Chemical crosslinking-mass spectrometry (XL-MS) is a valuable technique for gaining insights into protein structure and the organization of macromolecular complexes. XL-MS data yield inter-residue restraints that can be compared with high-resolution structural data. Distances greater than the crosslinker spacer-arm can reveal lowly populated "excited" states of proteins/protein assemblies, or crosslinks can be used as restraints to generate structural models in the absence of structural data. Despite increasing uptake of XL-MS, there are few tools to enable rapid and facile mapping of XL-MS data onto high-resolution structures or structural models. PyXlinkViewer is a user-friendly plugin for PyMOL v2 that maps intra-protein, inter-protein, and dead-end crosslinks onto protein structures/models and automates the calculation of inter-residue distances for the detected crosslinks. This enables rapid visualization of XL-MS data, assessment of whether a set of detected crosslinks is congruent with structural data, and easy production of high-quality images for publication.

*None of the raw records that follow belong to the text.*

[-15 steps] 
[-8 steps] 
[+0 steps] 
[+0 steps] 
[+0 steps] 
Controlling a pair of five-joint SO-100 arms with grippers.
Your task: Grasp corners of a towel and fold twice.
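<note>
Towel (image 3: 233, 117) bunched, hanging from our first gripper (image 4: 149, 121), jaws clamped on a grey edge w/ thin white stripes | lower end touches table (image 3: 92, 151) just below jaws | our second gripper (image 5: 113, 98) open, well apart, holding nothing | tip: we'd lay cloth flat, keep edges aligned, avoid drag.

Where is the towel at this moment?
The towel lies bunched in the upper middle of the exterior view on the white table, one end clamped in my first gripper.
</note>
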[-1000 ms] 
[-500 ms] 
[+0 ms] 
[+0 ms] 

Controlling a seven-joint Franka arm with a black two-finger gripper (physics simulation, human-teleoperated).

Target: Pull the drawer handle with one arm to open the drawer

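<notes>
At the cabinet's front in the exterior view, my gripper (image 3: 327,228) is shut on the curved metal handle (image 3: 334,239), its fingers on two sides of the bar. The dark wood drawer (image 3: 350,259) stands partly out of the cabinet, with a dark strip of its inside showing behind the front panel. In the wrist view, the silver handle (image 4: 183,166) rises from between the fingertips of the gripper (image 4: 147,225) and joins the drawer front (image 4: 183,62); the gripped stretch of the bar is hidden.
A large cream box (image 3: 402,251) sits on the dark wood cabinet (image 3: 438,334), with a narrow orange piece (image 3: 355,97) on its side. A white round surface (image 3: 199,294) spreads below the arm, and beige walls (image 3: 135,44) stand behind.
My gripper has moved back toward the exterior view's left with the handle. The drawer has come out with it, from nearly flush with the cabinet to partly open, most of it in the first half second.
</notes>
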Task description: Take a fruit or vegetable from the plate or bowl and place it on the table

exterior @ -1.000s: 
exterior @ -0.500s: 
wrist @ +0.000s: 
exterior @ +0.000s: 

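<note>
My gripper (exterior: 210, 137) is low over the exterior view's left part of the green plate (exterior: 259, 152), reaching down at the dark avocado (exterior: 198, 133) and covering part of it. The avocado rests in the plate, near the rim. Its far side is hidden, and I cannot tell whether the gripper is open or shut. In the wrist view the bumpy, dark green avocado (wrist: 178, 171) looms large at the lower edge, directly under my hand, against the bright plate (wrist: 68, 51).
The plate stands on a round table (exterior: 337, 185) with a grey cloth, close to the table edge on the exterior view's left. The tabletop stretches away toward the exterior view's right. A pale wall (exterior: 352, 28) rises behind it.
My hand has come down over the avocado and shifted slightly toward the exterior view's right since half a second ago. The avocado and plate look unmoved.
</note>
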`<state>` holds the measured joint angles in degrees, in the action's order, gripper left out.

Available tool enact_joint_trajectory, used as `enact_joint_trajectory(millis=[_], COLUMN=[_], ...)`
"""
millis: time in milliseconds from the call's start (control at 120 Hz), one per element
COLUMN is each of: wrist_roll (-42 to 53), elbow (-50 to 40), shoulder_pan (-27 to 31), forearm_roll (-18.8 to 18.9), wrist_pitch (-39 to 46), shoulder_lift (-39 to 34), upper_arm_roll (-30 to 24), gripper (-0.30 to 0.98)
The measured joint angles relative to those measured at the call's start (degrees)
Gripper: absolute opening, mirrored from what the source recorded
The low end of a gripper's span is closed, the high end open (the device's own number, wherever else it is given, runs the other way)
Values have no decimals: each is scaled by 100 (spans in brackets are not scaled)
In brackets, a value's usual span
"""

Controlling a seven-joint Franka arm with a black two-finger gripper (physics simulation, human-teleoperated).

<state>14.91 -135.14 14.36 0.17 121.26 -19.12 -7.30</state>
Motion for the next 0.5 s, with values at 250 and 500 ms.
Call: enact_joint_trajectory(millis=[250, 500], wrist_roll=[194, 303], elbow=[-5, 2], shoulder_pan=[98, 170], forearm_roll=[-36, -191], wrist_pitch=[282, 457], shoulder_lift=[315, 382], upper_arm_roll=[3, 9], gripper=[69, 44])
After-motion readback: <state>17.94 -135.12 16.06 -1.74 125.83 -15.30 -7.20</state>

Inter-domain dynamics in the chaperone SurA and multi-site binding to its outer membrane protein clients.

The periplasmic chaperone SurA plays a key role in outer membrane protein (OMP) biogenesis. E. coli SurA comprises a core domain and two peptidylprolyl isomerase domains (P1 and P2), but its mechanisms of client binding and chaperone function have remained unclear. Here, we use chemical cross-linking, hydrogen-deuterium exchange mass spectrometry, single-molecule FRET and molecular dynamics simulations to map the client binding site(s) on SurA and interrogate the role of conformational dynamics in OMP recognition. We demonstrate that SurA samples an array of conformations in solution in which P2 primarily lies closer to the core/P1 domains than suggested in the SurA crystal structure. OMP binding sites are located primarily in the core domain, and OMP binding results in conformational changes between the core/P1 domains. Together, the results suggest that unfolded OMP substrates bind in a cradle formed between the SurA domains, with structural flexibility between domains assisting OMP recognition, binding and release.